A probe takes a model and input, runs a test, returns output (and optional score).

The Probe Interface

class Probe:
    name: str                    # Unique identifier
    category: ProbeCategory      # LOGIC, BIAS, SAFETY, etc.

    def run(self, model, data, **kwargs) -> Any:
        """Execute the probe on a single input."""

    def run_batch(self, model, dataset, **kwargs) -> list:
        """Execute on multiple inputs."""

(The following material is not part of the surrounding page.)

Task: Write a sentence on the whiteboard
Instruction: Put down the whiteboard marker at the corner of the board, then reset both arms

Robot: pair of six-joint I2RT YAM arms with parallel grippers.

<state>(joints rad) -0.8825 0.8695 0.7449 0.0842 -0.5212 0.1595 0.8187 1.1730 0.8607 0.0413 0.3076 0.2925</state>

    def score(self, results) -> ProbeScore:
        """Aggregate results into a score."""

Probe Categories

Category Tests For Example Probes
LOGIC Reasoning, deduction LogicProbe
BIAS Demographic fairness BiasProbe
SAFETY Security, jailbreaks AttackProbe, JailbreakProbe
FACTUALITY Factual accuracy FactualityProbe
CODE Programming tasks CodeGenerationProbe
INSTRUCTION Following instructions InstructionFollowingProbe
CUSTOM User-defined Your probes

How Probes Work

Simple Example

from insideLLMs.probes import LogicProbe

probe = LogicProbe()
result = probe.run(model, {"question": "What is 2 + 2?"})
# result = "4" (model's response)

With Runner

from insideLLMs.runtime.runner import ProbeRunner

runner = ProbeRunner(model, probe)
results = runner.run([
    {"question": "What is 2 + 2?"},
    {"question": "What is 3 + 3?"},
])

Batch Execution

results = probe.run_batch(
    model,
    dataset,
    max_workers=4,
    progress_callback=lambda c, t: print(f"{c}/{t}")
)

Input Formats

Probes accept various input formats:

Dict with Fields

{"question": "...", "expected": "..."}
{"prompt": "...", "constraints": [...]}
{"code": "...", "bug_type": "syntax"}

String (Simple)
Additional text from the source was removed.